Monday, October 11, 2021

Sweet, Sweet Garrett

 Sometimes you find the right people at the very perfect moment. That would be Garrett. Here's a little story.

Once upon a time I was arrested for stealing Oxycodone. I had quite the addiction at the time and I was on a speeding train with no way to pull the brake. Until I got caught. It was almost ( almost) a relief because my drug problem was out in the open. I spent the end half of 2015 out of work trying to figure out what I was going to do with my life since I had no skills other than working as a nurse. I stayed home with little baby Joshua. My attorney dragged out the case for awhile trying to get me lesser charges without success. 2016 found us kicked out of our house and in a nice little place in Rotonda near David's work at Palm Island Resort. I was severely depressed and had little motivation. David needed me to work though. He got me a job at Palm Island Resort doing housekeeping. I figured it would be easy. 

At this same time I was beginning my Mental Health Court program that I had been assigned through the court. Since I was a first offender I was to do the year long outpatient rehab program for drug addiction. And since it was decided that I was self medicating my mental health issue I was placed in Mental Health Court. I had to quit opiates and try to function at the same time. I hadn't been drug free in years, how was I going to manage? 

So I started working at the resort, I was a mediocre housekeeper. Mostly because I was freshly clean from drugs and my brain wasn't able to focus. My mind was always racing and I just couldn't get it together. I screwed up and missed things often.

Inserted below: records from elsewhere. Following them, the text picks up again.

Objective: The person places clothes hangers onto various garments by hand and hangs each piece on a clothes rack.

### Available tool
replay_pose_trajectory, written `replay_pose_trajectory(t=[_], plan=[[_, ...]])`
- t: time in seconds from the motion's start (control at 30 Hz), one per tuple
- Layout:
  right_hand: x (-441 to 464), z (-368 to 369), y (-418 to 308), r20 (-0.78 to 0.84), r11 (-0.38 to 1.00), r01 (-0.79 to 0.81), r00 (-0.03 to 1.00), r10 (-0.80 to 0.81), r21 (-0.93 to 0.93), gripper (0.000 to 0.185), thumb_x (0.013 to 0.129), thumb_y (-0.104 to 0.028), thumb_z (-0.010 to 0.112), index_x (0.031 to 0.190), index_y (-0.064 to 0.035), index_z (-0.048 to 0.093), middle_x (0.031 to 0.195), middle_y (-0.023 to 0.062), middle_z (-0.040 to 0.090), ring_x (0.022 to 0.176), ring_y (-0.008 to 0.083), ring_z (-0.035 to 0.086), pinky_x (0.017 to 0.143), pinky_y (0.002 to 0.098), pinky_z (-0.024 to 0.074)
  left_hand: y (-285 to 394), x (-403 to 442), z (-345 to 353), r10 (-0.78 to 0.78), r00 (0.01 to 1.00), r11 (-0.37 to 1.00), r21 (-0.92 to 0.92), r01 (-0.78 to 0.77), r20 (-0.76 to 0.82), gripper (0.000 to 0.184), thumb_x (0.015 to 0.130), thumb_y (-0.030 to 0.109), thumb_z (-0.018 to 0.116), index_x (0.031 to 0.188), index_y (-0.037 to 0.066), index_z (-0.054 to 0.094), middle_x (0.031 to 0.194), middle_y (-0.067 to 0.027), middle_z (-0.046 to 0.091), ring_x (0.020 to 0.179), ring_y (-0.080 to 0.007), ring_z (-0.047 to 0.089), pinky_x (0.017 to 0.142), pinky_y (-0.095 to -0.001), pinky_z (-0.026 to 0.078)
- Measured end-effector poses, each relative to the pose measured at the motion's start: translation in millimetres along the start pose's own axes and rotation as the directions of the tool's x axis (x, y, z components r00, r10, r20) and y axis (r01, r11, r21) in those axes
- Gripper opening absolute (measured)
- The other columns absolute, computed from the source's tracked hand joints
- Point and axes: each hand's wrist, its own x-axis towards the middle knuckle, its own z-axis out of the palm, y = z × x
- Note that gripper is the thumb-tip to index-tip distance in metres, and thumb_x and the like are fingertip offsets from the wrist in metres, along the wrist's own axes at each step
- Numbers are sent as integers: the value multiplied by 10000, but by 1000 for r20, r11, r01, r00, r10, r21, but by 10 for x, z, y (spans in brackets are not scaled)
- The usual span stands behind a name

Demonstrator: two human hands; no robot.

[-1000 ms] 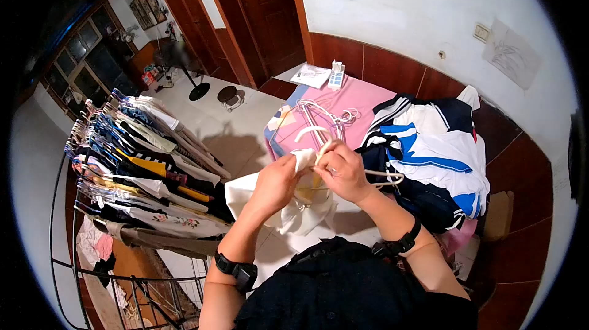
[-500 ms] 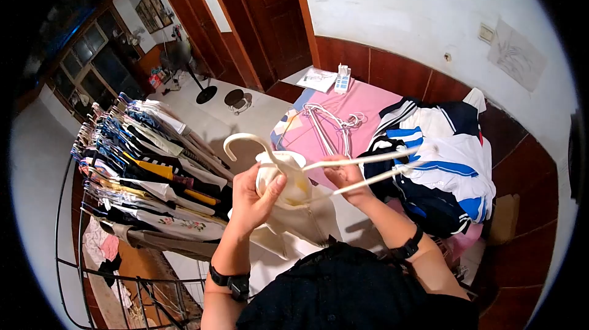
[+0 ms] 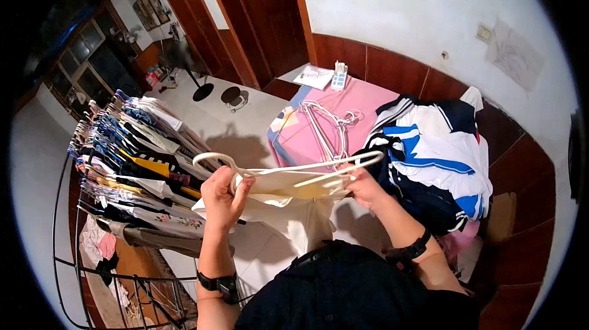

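Observation:
A white clothes hanger (image 3: 365, 159) lies nearly level in front of my chest, its hook pointing left. Thumb and fingers of my left hand (image 3: 224, 189) are closed around the hanger near the base of the hook, with cloth bunched beside them. From the hanger hangs a cream-white garment (image 3: 288, 222), whose opening is stretched between both hands. My right hand (image 3: 368, 189) pinches the garment's edge, close to the hanger's right end. Part of the hanger's lower bar is hidden by the cloth.
On my left stands a rack packed with hung clothes (image 3: 153, 164), with a black metal frame (image 3: 80, 265). Ahead, a pink-covered table (image 3: 374, 93) holds several loose hangers (image 3: 325, 127), a power strip (image 3: 339, 76) and a pile of clothes (image 3: 438, 152).
The hanger has moved left and farther into the garment's neck. My left hand has shifted left, and my right hand has come onto the cloth, which is now spread wider.

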Motion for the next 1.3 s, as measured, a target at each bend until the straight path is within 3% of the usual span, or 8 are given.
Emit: replay_pose_trajectory(t=[0.2, 0.43, 0.63, 0.87, 1.03, 1.1, 1.13, 1.3], plan=[[-229, -125, -381, 14, 943, 110, 993, -120, 313, 172, 859, 17, 513, 1014, -37, 563, 968, 84, 621, 893, 200, 632, 782, 352, 535, -136, -124, 127, 37, 998, 998, 46, -39, 52, 251, 830, 197, 683, 702, 10, 575, 627, -130, 502, 554, -309, 521, 520, -363, 415], [-334, -151, -583, -116, 893, 344, 939, -324, 291, 227, 835, -21, 611, 1044, -64, 532, 943, 57, 618, 855, 176, 625, 774, 323, 524, -300, -176, 220, 62, 990, 990, 118, -77, 125, 275, 860, 234, 654, 717, 6, 596, 651, -159, 535, 568, -363, 534, 522, -380, 425], [-465, -111, -853, 0, 829, 222, 966, -258, 514, 187, 823, -1, 592, 980, -68, 515, 892, 57, 600, 817, 172, 613, 752, 301, 513, -265, -127, 263, 48, 995, 994, 96, -56, 87, 223, 876, 212, 633, 766, 19, 609, 656, -154, 543, 588, -365, 555, 536, -383, 445], [-440, 46, -833, -215, 820, 569, 796, -566, -56, 142, 861, 18, 540, 902, -73, 440, 772, -17, 468, 664, 38, 460, 585, 214, 385, -190, -173, 157, 48, 994, 981, 185, -65, 95, 272, 874, 280, 647, 800, 21, 606, 685, -149, 567, 608, -354, 577, 552, -375, 457], [-298, -37, -699, -253, 821, 536, 781, -571, -196, 194, 838, 32, 587, 901, -64, 431, 727, -14, 476, 628, 40, 465, 557, 207, 381, -157, -251, 211, -81, 984, 994, -62, 92, 159, 263, 860, 267, 670, 816, 11, 630, 710, -167, 598, 598, -313, 609, 563, -359, 472], [-295, -87, -723, -176, 685, 470, 740, -650, -557, 290, 796, 17, 681, 899, -58, 420, 675, -13, 487, 596, 44, 472, 527, 213, 380, -109, -284, 194, -148, 935, 989, 18, 150, 322, 252, 851, 265, 674, 793, 21, 652, 704, -158, 612, 600, -314, 611, 563, -355, 478], [-332, -48, -788, -196, 724, 462, 758, -622, -511, 369, 755, -5, 750, 895, -54, 413, 640, -6, 496, 576, 45, 473, 514, 217, 381, -31, -284, 235, -35, 951, 998, 67, 15, 306, 148, 846, 67, 630, 732, -25, 652, 676, -142, 594, 571, -244, 585, 569, -300, 458], [-432, 156, -870, -146, 530, 455, 644, -751, -716, 308, 791, -12, 719, 903, -46, 434, 677, 9, 511, 572, 73, 496, 530, 221, 399, -58, -293, 335, -94, 963, 956, 292, 17, 253, 128, 843, 158, 662, 810, 35, 673, 647, -123, 618, 565, -285, 619, 531, -356, 476]])
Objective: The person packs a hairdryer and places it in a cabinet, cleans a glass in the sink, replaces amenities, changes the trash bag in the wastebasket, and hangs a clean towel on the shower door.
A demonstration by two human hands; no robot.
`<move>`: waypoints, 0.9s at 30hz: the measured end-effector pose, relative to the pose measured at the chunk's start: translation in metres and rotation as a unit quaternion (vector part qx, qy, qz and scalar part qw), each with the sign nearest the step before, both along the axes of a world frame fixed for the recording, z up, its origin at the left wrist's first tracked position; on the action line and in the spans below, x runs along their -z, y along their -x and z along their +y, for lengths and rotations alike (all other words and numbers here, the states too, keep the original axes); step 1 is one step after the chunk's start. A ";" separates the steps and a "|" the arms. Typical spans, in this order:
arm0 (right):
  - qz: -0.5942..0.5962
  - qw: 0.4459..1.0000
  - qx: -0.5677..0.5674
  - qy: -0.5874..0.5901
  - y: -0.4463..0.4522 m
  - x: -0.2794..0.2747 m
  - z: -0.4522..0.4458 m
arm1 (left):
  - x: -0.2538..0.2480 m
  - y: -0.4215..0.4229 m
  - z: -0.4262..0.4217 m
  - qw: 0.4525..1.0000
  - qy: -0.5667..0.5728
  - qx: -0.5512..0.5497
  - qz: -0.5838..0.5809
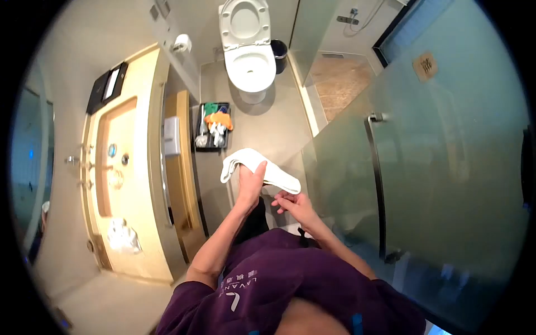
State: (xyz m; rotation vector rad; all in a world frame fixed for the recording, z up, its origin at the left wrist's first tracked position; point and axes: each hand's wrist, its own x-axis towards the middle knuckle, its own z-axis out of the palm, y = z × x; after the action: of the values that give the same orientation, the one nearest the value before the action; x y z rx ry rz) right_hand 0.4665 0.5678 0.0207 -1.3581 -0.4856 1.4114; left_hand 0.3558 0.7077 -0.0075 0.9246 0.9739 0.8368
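Observation:
A folded white cloth [259, 167] hangs in front of my body over the bathroom floor. My left hand [251, 182] grips it, with the thumb on top and the fingers hidden beneath the fold. Just below the cloth's right end is my right hand [291, 204], its fingers curled and partly apart; whether it touches the cloth is unclear. Beyond the cloth, a black tray [211, 149] on the floor holds an orange cloth [219, 120], a green cloth [210, 108] and some white items.
A toilet [254, 70] with its lid raised stands ahead, beside a black bin [280, 51]. On the left is a counter [146, 184] with a sink [116, 167] and white cloths [123, 237]. A glass door [435, 167] with a black handle [377, 184] is close on the right.

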 end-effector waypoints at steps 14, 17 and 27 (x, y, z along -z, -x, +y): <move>-0.053 0.998 0.013 0.037 -0.117 -0.030 0.189 | -0.097 -0.160 0.257 0.968 0.019 0.242 -0.062; -0.060 0.997 0.036 0.015 -0.162 -0.025 0.221 | -0.108 -0.210 0.310 0.955 -0.011 0.294 -0.047; -0.059 0.980 0.191 -0.016 -0.312 -0.035 0.308 | -0.166 -0.421 0.403 0.892 -0.103 0.436 -0.060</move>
State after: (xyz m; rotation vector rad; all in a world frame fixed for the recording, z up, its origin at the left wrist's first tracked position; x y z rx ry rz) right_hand 0.7782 0.8760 0.0554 -1.4276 -0.3013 1.0098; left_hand 0.7767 1.1105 0.1582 1.3248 0.2774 0.2140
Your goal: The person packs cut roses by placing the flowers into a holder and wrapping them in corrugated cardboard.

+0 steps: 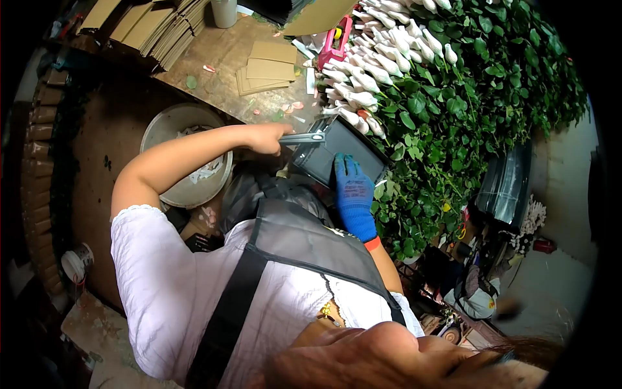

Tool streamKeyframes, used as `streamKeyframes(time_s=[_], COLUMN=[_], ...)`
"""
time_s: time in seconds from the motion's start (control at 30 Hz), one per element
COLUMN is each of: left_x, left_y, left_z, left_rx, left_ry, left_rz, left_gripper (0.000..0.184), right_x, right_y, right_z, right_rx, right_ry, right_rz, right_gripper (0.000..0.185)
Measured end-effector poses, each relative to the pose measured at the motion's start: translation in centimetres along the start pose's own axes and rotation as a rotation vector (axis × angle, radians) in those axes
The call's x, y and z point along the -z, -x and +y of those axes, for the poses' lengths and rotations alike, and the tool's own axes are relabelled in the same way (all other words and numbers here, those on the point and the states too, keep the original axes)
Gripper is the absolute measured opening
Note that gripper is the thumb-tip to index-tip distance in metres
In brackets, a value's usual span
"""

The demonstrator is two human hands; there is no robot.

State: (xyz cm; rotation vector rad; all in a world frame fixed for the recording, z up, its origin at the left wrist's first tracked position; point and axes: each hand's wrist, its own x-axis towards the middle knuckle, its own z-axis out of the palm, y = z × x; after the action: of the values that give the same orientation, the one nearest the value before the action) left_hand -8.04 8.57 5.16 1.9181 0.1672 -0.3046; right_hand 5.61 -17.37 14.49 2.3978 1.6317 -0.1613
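Observation:
My bare left hand is closed around one end of a long grey tool. The tool's far end reaches over a dark, shallow rectangular box or tray. On the lower right part of this box lies my right hand, in a blue glove, its fingers stretched out. Just beyond the box are many flower heads in white netting, with leafy green stems spreading to the right.
Cardboard pieces lie on the wooden table, near a pink holder. Cardboard stacks and a white cup stand further back. A round bin with scraps is below my left forearm. Another person is at the lower right.

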Motion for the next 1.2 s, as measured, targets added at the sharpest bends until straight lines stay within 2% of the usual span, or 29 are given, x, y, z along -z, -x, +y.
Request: streamKeyframes(time_s=[0.1,0.13,0.27,0.37,0.4,0.5,0.53,0.63,0.73,0.77,0.83,0.93,1.03,1.07,1.17,1.2], left_x=[1.8,1.0,-2.5,-2.9,-3.0,-1.7,-1.6,-0.9,-0.1,0.3,0.9,2.9,4.6,4.7,4.7,4.7], left_y=[3.0,4.3,4.4,4.6,4.5,3.8,3.4,2.1,1.0,-0.3,-1.1,-2.4,-4.6,-5.0,-6.9,-7.7], left_z=[4.5,4.7,2.7,4.2,4.5,4.4,4.2,3.5,3.5,1.5,1.1,0.0,-1.1,-1.4,-0.8,-0.4], left_rx=[0.27,0.142,-0.13,-0.28,-0.336,-0.499,-0.479,-0.649,-0.468,-0.602,-0.49,-0.804,-1.018,-0.905,-0.557,-0.579], left_ry=[-0.46,-0.779,-1.301,-1.3,-1.349,-1.425,-1.395,-1.346,-1.222,-1.077,-1.074,-1.047,-1.017,-1.03,-1.045,-1.026], left_rz=[0.091,0.24,0.362,0.32,0.387,0.411,0.323,0.398,0.091,0.213,0.095,0.088,0.255,0.386,0.538,0.561], left_gripper=[0.042,0.028,0.016,0.015,0.016,0.016,0.025,0.018,0.017,0.015,0.014,0.013,0.012,0.013,0.012,0.013], right_x=[0.5,0.6,0.0,0.3,0.4,0.4,0.6,0.6,0.8,0.9,0.8,0.3,0.3,0.3,0.5,0.5], right_y=[0.0,0.0,0.1,0.1,0.0,-0.1,-0.1,-0.1,0.0,0.0,-0.1,-0.1,0.0,0.0,-0.1,-0.3], right_z=[-0.2,-0.2,0.1,0.1,0.1,-0.2,-0.2,-0.4,-0.6,-0.7,-0.7,-0.5,-0.6,-0.8,-1.4,-1.5], right_rx=[-0.002,0.0,0.028,0.046,0.046,0.039,0.034,0.02,-0.01,-0.022,-0.027,-0.038,-0.068,-0.084,-0.122,-0.119], right_ry=[-0.021,-0.015,0.001,-0.009,-0.001,0.022,0.021,0.033,0.031,0.025,0.032,0.035,0.037,0.037,0.041,0.03], right_rz=[0.0,-0.007,0.021,0.068,0.075,0.073,0.067,0.062,0.04,0.03,0.022,0.015,-0.023,-0.041,-0.038,-0.037], right_gripper=[0.058,0.059,0.059,0.056,0.055,0.054,0.054,0.055,0.057,0.058,0.059,0.059,0.058,0.057,0.056,0.056])
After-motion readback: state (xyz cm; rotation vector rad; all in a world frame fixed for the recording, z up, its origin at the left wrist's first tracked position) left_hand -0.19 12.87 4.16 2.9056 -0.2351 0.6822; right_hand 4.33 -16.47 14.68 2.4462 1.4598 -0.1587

But it was beautiful out there and I got to drive around a fancy resort with my own golf cart from unit to unit. I met some great people.

Garrett was one of the guys that did the stocking for housekeeping at the resort. He also would bring the bags full of the supplies to the units for the housekeepers.  He was nice enough but I'll be honest I was initially struck by his appearance. I found him very nice to look at. I looked forward to him dropping off my supplies for my units because it was nice to see him and it was a break from the loneliness of the cleaning work. Garrett always stopped to talk for awhile and I must have mentioned what I was going through at the time and it turns out he wasn't a stranger to some of my similar issues. 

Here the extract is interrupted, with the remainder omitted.